The cruise missiles struck, and many in the mainstream media fawned.Sulliovan doesn't point out that all of these fawners are male, but I will. (The Times story Sullivan cites was written by Mark Landler.) I'm not saying that media women never dote on a president at war -- think back to Fox News during the Bush years -- but if someone in the press whose job it is to be neutral or skeptical suddenly turns into a cheerleader when bombs are dropping, that figure is almost certainly going to be a man. (See Chris Matthews on "Mission Accomplished" day.)
“I think Donald Trump became president of the United States last night,” declared Fareed Zakaria on CNN, after firing of 59 missiles at a Syrian military airfield late Thursday night....
“On Syria attack, Trump’s heart came first,” read a New York Times headline.

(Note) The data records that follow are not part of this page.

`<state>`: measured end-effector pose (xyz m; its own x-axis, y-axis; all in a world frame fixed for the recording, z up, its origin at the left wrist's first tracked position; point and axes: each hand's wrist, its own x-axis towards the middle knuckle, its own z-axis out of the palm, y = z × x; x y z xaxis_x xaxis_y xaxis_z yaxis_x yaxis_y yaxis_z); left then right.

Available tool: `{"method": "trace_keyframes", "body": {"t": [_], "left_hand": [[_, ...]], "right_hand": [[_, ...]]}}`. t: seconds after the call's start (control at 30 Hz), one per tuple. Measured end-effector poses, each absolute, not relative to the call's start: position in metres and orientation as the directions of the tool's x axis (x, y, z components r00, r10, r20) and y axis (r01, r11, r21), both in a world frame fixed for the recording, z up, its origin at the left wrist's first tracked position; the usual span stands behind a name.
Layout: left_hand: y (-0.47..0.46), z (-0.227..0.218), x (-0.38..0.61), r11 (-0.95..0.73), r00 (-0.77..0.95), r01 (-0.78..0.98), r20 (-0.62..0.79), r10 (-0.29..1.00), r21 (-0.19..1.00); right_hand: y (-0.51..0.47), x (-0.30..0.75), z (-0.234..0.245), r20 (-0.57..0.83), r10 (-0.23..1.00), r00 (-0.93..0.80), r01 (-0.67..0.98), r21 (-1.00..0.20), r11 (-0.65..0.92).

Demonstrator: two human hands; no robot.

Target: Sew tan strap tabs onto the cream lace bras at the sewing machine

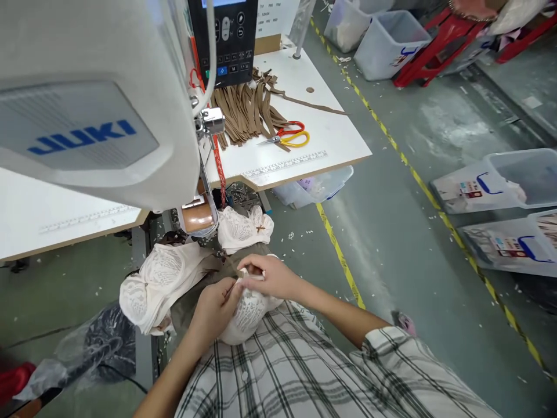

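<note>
My left hand (215, 307) and my right hand (270, 276) meet in my lap, both pinched on a pale lace bra cup (248, 313). The right fingers also pinch a thin pale strap end at the cup's top edge. More lace cups (156, 284) hang to the left, and another lace cup (243, 229) lies under the sewing machine head (100, 116). The machine's needle area (198, 215) is just above and left of my hands.
On the white table (331, 145) lie a pile of brown straps (248, 107) and red-and-yellow scissors (289, 136). Clear plastic bins (500, 186) stand on the floor at right, beyond a yellow floor line (343, 261). A control panel (228, 35) is mounted behind the machine.
</note>
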<state>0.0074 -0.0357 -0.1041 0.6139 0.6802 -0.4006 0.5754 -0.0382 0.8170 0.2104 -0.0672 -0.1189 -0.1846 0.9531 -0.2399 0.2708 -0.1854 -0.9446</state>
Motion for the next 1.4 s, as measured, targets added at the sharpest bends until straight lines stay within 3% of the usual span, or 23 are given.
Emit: {"method": "trace_keyframes", "body": {"t": [0.13, 0.23, 0.33, 0.43, 0.53, 0.67, 0.73, 0.93, 1.17, 1.3, 1.4], "left_hand": [[-0.037, -0.101, 0.016, -0.117, 0.640, 0.594, -0.380, 0.668, 0.796], [-0.038, -0.102, 0.019, -0.102, 0.633, 0.590, -0.381, 0.674, 0.801], [-0.037, -0.103, 0.017, -0.067, 0.629, 0.577, -0.391, 0.672, 0.814], [-0.036, -0.104, 0.014, -0.036, 0.620, 0.569, -0.400, 0.675, 0.821], [-0.037, -0.107, 0.015, -0.038, 0.622, 0.570, -0.401, 0.673, 0.821], [-0.041, -0.112, 0.020, -0.067, 0.643, 0.578, -0.403, 0.651, 0.814], [-0.041, -0.114, 0.019, -0.091, 0.658, 0.585, -0.406, 0.634, 0.806], [-0.025, -0.118, -0.009, -0.188, 0.704, 0.607, -0.414, 0.577, 0.772], [0.018, -0.127, -0.059, -0.160, 0.597, 0.719, -0.483, 0.640, 0.676], [0.036, -0.131, -0.070, -0.049, 0.424, 0.783, -0.475, 0.771, 0.620], [0.038, -0.135, -0.065, 0.099, 0.191, 0.704, -0.322, 0.927, 0.703]], "right_hand": [[-0.059, 0.211, -0.126, -0.306, 0.917, -0.256, 0.154, -0.949, -0.274], [-0.058, 0.209, -0.133, -0.415, 0.867, -0.275, -0.053, -0.894, -0.445], [-0.058, 0.211, -0.133, -0.421, 0.828, -0.371, -0.248, -0.814, -0.525], [-0.058, 0.216, -0.132, -0.366, 0.842, -0.396, -0.203, -0.860, -0.469], [-0.056, 0.216, -0.134, -0.342, 0.891, -0.298, -0.252, -0.872, -0.419], [-0.046, 0.220, -0.146, -0.465, 0.884, 0.045, -0.664, -0.675, -0.321], [-0.037, 0.236, -0.153, -0.532, 0.825, 0.189, -0.748, -0.623, -0.231], [-0.020, 0.330, -0.158, -0.565, 0.692, 0.449, -0.772, -0.636, -0.019], [-0.031, 0.404, -0.130, -0.573, 0.676, 0.463, -0.783, -0.622, 0.010], [-0.028, 0.417, -0.117, -0.452, 0.668, 0.592, -0.699, -0.700, 0.146], [-0.020, 0.400, -0.118, -0.280, 0.670, 0.688, -0.496, -0.855, 0.153]]}}
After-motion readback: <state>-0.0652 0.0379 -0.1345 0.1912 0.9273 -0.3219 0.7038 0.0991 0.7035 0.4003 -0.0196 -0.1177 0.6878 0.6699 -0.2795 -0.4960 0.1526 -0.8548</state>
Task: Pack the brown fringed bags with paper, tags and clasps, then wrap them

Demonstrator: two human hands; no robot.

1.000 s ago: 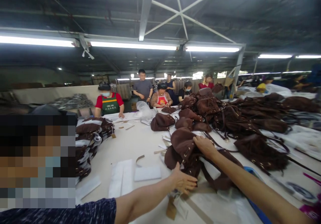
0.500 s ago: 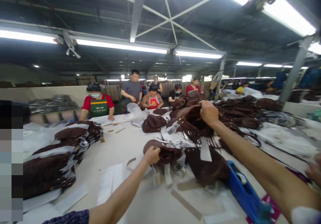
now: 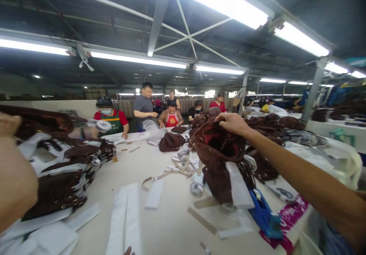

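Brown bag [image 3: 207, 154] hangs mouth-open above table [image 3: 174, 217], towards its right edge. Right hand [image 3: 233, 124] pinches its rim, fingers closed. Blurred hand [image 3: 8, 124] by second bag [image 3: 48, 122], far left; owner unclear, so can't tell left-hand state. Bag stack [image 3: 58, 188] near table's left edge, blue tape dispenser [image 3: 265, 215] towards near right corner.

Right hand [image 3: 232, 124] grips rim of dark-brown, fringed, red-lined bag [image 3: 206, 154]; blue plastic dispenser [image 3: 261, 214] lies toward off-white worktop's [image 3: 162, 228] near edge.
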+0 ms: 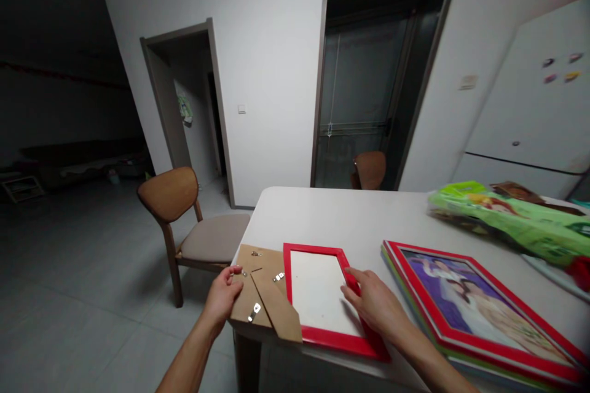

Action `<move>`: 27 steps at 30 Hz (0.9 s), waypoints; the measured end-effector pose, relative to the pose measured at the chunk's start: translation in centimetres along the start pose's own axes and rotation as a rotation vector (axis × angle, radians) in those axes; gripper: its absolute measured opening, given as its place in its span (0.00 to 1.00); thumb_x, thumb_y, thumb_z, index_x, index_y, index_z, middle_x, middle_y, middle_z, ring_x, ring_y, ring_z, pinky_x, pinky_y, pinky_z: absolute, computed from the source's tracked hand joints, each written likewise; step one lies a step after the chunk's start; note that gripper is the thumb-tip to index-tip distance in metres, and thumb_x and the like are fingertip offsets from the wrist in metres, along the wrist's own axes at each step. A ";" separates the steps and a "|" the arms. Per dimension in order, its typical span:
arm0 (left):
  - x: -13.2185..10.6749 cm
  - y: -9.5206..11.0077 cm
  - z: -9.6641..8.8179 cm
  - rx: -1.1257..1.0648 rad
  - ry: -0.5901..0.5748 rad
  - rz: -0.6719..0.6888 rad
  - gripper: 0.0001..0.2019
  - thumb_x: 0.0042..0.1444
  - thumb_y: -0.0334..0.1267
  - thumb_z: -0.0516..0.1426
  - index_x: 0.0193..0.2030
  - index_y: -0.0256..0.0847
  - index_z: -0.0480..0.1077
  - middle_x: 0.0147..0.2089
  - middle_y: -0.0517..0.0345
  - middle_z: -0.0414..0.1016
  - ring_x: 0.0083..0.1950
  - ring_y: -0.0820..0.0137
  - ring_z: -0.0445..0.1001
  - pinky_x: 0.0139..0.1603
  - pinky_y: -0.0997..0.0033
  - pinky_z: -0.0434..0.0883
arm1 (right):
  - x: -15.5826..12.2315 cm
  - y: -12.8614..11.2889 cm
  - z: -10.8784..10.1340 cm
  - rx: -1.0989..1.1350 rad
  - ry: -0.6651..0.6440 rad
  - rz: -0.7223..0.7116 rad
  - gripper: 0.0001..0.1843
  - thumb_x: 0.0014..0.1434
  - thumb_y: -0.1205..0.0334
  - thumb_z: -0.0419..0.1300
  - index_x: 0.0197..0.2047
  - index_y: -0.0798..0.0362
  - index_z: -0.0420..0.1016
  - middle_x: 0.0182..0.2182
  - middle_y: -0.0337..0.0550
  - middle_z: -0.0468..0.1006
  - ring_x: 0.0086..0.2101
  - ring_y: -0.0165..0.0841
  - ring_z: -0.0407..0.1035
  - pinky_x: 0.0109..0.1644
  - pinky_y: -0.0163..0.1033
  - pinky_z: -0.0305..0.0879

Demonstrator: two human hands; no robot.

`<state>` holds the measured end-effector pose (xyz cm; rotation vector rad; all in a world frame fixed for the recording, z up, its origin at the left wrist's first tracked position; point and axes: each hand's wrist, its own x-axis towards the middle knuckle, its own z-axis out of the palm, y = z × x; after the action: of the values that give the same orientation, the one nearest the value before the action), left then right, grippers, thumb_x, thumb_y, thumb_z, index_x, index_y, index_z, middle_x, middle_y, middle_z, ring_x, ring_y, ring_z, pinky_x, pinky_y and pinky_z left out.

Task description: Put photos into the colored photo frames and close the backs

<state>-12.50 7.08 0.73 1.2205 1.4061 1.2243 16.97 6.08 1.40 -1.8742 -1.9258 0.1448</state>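
A small red picture frame [313,250] lies flat near the white table's front left corner, its white inside showing. My right hand [375,304] rests on the frame's right rail, fingers curled over the edge. Left of the frame lies a brown backing board [260,301] with metal clips and a folding stand. My left hand [224,291] grips the board's left edge, fingers closed on it.
A stack of larger red frames [483,313] with a photo on top lies to the right. A green plastic package [511,215] sits at the back right. A wooden chair [184,221] stands left of the white table [350,215]. A white fridge [534,110] is at the far right.
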 end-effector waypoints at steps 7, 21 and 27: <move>1.6 -1.2 -0.8 0.396 0.065 0.054 0.17 0.43 0.28 0.53 0.43 0.38 0.61 0.32 0.59 0.72 0.33 0.71 0.71 0.32 0.76 0.64 | 0.1 1.3 1.0 -0.053 -0.045 0.094 0.23 0.46 0.66 0.48 0.47 0.63 0.63 0.35 0.56 0.73 0.35 0.39 0.67 0.37 0.38 0.57; -0.3 0.4 2.0 0.829 0.108 0.220 0.20 0.45 0.28 0.51 0.48 0.35 0.59 0.47 0.49 0.66 0.49 0.64 0.62 0.50 0.67 0.57 | -1.1 -0.4 -2.2 1.355 -0.147 0.487 0.42 0.41 0.68 0.51 0.60 0.49 0.37 0.23 0.37 0.74 0.16 0.29 0.65 0.23 0.34 0.62; -6.0 3.4 10.3 0.564 -0.208 0.540 0.29 0.43 0.38 0.57 0.53 0.37 0.55 0.57 0.49 0.56 0.57 0.63 0.54 0.57 0.63 0.54 | -1.3 -2.3 -4.3 1.446 -0.116 0.419 0.45 0.42 0.65 0.57 0.60 0.47 0.37 0.16 0.31 0.70 0.16 0.27 0.64 0.22 0.32 0.61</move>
<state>-1.20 2.53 2.91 2.1593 1.3494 1.0181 16.44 3.67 5.76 -1.1250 -0.8387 1.3523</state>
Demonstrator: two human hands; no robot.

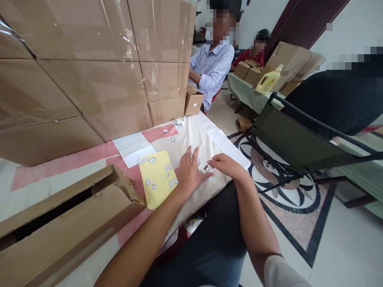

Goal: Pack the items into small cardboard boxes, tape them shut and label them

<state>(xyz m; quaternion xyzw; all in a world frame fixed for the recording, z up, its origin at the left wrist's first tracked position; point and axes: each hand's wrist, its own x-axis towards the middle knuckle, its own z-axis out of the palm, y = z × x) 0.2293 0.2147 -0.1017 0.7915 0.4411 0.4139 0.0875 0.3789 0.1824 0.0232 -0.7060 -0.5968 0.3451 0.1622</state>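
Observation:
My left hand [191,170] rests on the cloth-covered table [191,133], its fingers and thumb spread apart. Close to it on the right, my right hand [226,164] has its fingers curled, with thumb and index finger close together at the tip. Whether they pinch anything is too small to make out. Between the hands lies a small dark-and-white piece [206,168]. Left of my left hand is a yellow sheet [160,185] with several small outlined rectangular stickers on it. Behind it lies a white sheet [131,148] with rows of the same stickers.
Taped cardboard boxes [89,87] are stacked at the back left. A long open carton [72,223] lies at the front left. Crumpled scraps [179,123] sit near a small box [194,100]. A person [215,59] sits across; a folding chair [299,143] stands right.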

“President Trump has done the right thing and I salute him for it,” wrote the Wall Street Journal’s Bret Stephens — a frequent Trump critic and Pulitzer Prize-winning conservative columnist. He added: “Now destroy the Assad regime for good.”
Brian Williams, on MSNBC, seemed mesmerized by the images of the strikes provided by the Pentagon. He used the word “beautiful” three times and alluded to a Leonard Cohen lyric — “I am guided by the beauty of our weapons” — without apparent irony.
... Why do so many in the news media love a show of force?
I think, in part, this is because journalists aren't the jocks, going back to their high school days. They weren't the ones scoring the winning touchdown -- they were the bespectacled nerds writing about it. They also weren't the genuine weirdos (my crowd in high school), who owned their social and gender non-conformity. The journalists wanted to be accepted by the big men on campus -- and they still do. (This is also why male journalists regularly rib one another on the air about their NFL loyalties, and why even public radio treats March Madness as worthy of an extended news feature every day for a month. Committed sports fandom is assumed to be normative.)
Also, journalists confined to East Coast TV studios, Beltway corridors, and presidents' media planes apparently still consider war reporting to be the glamour end of the profession, even though it's no longer 1944 and someone like Joe Scarborough is a bigger star than whoever's standing in a flak jacket in Mosul right now reporting for NBC or CNN. Recall that both Brian Williams and Bill O'Reilly have pretended to be braver war correspondents than they actually were. I don't understand how watching bomb-drop video clips on a studio monitor in New York D.C. makes you Ernie Pyle, but I guess for them it's the next-best thing.
The press needs more women, as well as more men whose loins aren't reliably stirred by any American war. For now, we have this instead.